Era uma segunda-feira, 23 de setembro de 2013, eu já tinha
andado muito pelas ruelas de Fira e no início da tarde ia fazer um passeio de
barco para conhecer a cratera de um vulcão.
Estava no alto do penhasco e tinha três opções para descer
até o porto: pegar o teleférico, descer os 588 degraus no lombo de um
quadrúpede ou ir andando. O dia ensolarado e o calor intenso lembravam-me que a
melhor opção seria o teleférico. Porém, não me agradava à ideia de perder a
chance de descer todos aqueles degraus desfrutando da vista e possíveis
descobertas no caminho. Sabia que a descida seria árdua, mas resolvi arriscar.
Com certeza precisaria de muita energia para chegar até o pé
do penhasco. Então achei melhor almoçar primeiro num dos inúmeros restaurantes
charmosos de Fira.
A comida estava saborosa e a vista que eu tinha da minha
mesa era deslumbrante.
Logo que comecei a descer fui abordada por um garoto
perguntando se eu não queria pagar apenas 5 Euros, cerca de R$17,00 para descer
as escadas montada num burrico, numa mula ou num cavalo. Agradeci e disse que
preferia ir andando.
O cheiro cítrico dos dejetos dos animais espalhados pelas
escadas entrava nas minhas narinas e incomodava o estomago. Precisava desviar dos
excrementos e da urina que escorria pelos degraus. A situação não era das
melhores e eu era a única pessoa descendo a escadaria naquele momento.
Várias
vezes olhei para traz na esperança que alguém estivesse vindo, mas não vinha
ninguém.
Não tinha com quem dividir a experiência de andar por um caminho mal
cheiroso e ao mesmo tempo tão lindo que me levaria ao encontro do mar azul lá
embaixo.
Desci mais alguns degraus e me deparei com vários animais
soltos na escada, não havia ninguém por ali.

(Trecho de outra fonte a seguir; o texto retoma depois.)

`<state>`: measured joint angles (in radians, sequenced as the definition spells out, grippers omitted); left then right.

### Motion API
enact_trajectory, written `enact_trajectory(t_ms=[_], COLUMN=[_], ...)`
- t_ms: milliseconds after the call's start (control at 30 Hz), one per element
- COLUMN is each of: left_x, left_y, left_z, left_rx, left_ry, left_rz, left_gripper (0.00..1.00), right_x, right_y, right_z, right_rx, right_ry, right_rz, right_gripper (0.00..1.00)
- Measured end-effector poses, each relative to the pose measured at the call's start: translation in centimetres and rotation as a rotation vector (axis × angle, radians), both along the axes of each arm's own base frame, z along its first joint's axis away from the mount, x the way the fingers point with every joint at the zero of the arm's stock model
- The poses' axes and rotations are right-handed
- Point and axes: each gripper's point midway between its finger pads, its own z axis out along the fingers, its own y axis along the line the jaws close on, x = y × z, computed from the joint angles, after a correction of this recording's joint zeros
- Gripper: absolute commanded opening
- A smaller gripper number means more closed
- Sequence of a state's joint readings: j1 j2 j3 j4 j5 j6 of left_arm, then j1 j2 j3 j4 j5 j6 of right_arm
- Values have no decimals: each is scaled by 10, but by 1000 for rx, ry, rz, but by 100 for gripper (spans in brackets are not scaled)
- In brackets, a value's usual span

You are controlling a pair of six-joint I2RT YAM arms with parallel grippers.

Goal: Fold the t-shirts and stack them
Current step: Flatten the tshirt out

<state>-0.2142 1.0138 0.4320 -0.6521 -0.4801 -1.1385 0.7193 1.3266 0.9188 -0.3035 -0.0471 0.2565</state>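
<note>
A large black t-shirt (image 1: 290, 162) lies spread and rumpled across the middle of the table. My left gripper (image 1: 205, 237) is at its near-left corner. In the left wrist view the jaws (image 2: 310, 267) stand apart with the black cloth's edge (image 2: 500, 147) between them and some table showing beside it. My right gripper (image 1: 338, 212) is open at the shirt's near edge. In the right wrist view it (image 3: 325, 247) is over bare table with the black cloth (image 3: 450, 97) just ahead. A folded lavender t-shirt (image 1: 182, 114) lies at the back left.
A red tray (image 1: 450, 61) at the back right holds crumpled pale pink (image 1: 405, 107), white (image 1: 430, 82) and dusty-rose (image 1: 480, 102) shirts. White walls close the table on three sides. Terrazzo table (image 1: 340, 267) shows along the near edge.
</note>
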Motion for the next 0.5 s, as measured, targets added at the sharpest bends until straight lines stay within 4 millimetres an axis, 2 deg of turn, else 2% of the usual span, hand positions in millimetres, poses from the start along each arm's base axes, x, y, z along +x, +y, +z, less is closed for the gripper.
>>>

Como era hora do almoço
imagino que as pessoas estivessem descansando em outro lugar.
Eu teria que passar entre os animais e logo um pensamento
terrível tomou conta de mim: “e se eles se assustarem e me derem um coice?” Não
tinha tempo para pensar na resposta para essa pergunta e segui andando como se
estivesse passeando por um jardim, tamanha era a descontração que eu queria
aparentar ou acreditar. Uma vez li um artigo que dizia que o instinto animal
percebe se o ser humano está com medo ou não. Bem, não sei se tive a
oportunidade de comprovar o estudo científico ou se as técnicas aprendidas há
anos no curso de artes cênicas ainda estavam lapidadas.
Eu nem tinha me refeito totalmente do encontro a sós com
tantos animais quando vi que alguns turistas subiam o penhasco no lombo dos
burricos acompanhados de um guia. Eles pareciam não ter uma direção certa e eu me
espremi contra as pedras do paredão para não ser pisoteada. As pessoas que
galopavam tinham uma aparência assustada, imagino que tanto quanto a minha
naquele momento.
Mais alguns minutos de descida e vi uma pequena árvore e
três pessoas disputando sua sombra. Finalmente tinha encontrado alguém para compartilhar
aqueles momentos. Eram três australianos que, como eu, se esforçavam para terminar
a longa descida. Conversamos um pouco e eu decidi partir porque como ventava, o
odor azedo e acentuado nos inundava.
Quando estava quase chegando ao final da escada, após cerca
de 40 minutos descendo, encontrei com um casal de japoneses e pedi para me
fotografarem. Já estava em paz com os burricos, mulas e cavalos e andava entre
eles com a maior naturalidade.
No porto foi recebida pela brisa do mar e o ar puro que me
fizeram ter certeza que não subiria aquela escada na volta do passeio.